* Work required
List the lines of this listing that hold the word "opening".

____________

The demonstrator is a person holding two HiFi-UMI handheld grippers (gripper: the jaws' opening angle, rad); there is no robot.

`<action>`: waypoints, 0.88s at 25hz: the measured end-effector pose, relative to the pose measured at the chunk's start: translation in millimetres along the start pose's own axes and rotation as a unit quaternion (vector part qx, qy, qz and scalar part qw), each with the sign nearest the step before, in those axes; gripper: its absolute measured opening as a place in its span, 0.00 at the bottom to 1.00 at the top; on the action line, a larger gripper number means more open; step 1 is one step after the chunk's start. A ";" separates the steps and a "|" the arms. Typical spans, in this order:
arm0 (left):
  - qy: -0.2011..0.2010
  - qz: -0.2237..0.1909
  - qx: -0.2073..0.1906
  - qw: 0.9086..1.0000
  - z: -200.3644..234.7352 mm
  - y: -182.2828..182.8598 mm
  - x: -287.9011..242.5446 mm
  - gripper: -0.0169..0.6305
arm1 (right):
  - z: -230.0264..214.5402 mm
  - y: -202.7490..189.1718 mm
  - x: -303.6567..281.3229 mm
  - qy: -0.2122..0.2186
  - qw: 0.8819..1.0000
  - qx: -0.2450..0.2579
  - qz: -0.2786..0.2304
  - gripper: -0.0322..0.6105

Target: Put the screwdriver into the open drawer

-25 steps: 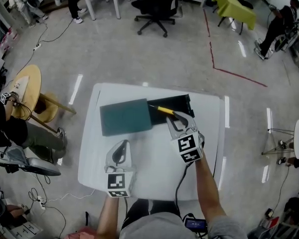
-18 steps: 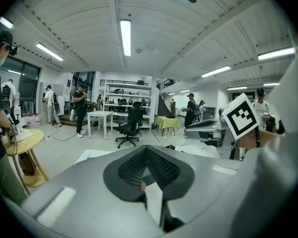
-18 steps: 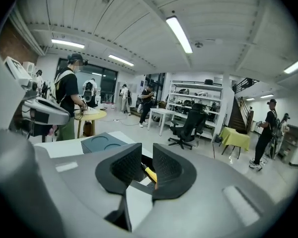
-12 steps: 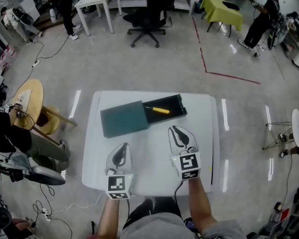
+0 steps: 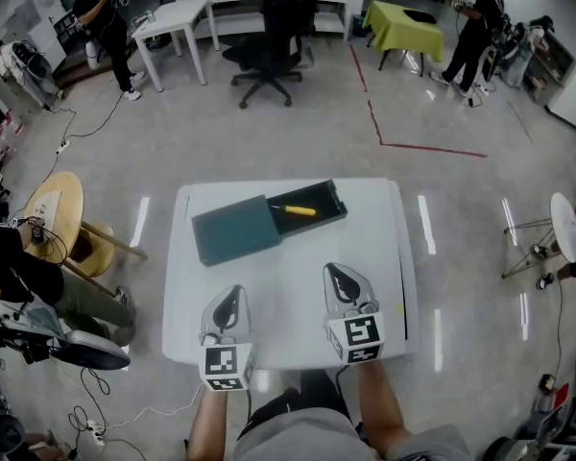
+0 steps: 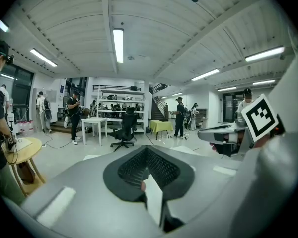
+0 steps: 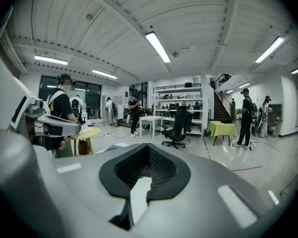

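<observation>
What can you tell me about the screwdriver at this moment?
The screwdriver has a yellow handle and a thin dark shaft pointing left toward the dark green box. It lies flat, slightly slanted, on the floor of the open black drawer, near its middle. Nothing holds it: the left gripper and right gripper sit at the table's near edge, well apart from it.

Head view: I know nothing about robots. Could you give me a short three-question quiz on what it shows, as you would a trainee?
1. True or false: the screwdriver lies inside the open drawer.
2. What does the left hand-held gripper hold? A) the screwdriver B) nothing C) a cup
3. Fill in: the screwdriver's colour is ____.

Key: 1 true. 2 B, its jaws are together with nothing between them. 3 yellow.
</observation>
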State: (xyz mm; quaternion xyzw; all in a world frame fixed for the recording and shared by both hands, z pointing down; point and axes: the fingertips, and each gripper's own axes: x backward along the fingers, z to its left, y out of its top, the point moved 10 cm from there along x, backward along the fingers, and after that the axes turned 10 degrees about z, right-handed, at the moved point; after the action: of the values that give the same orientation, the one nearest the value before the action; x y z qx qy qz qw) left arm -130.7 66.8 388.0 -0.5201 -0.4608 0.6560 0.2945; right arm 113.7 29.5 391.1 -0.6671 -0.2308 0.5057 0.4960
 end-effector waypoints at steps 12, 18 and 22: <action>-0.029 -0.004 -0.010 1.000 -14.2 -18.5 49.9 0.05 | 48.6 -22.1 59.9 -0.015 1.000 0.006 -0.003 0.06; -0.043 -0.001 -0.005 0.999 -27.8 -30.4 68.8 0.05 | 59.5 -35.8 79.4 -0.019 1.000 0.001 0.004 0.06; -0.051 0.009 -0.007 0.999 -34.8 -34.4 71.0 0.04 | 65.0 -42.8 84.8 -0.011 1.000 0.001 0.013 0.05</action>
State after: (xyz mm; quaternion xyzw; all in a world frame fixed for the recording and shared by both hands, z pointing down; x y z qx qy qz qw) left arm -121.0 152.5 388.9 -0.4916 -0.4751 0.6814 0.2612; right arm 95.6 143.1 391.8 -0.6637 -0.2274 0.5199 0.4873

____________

* Answer section
The demonstrator is a person holding two HiFi-UMI handheld grippers (gripper: the jaws' opening angle, rad); there is no robot.
`<action>`: waypoints, 0.88s at 25hz: the measured end-effector pose, relative to the pose measured at the chunk's start: translation in millimetres along the start pose's own axes and rotation as a unit quaternion (vector part qx, qy, qz and scalar part qw), each with the sign nearest the step before, in those axes; gripper: its absolute measured opening as a place in its span, 0.00 at the bottom to 1.00 at the top; on the action line, a larger gripper number means more open; step 1 is one step after the chunk's start. A ";" separates the steps and a "|" the arms. Typical spans, in this order:

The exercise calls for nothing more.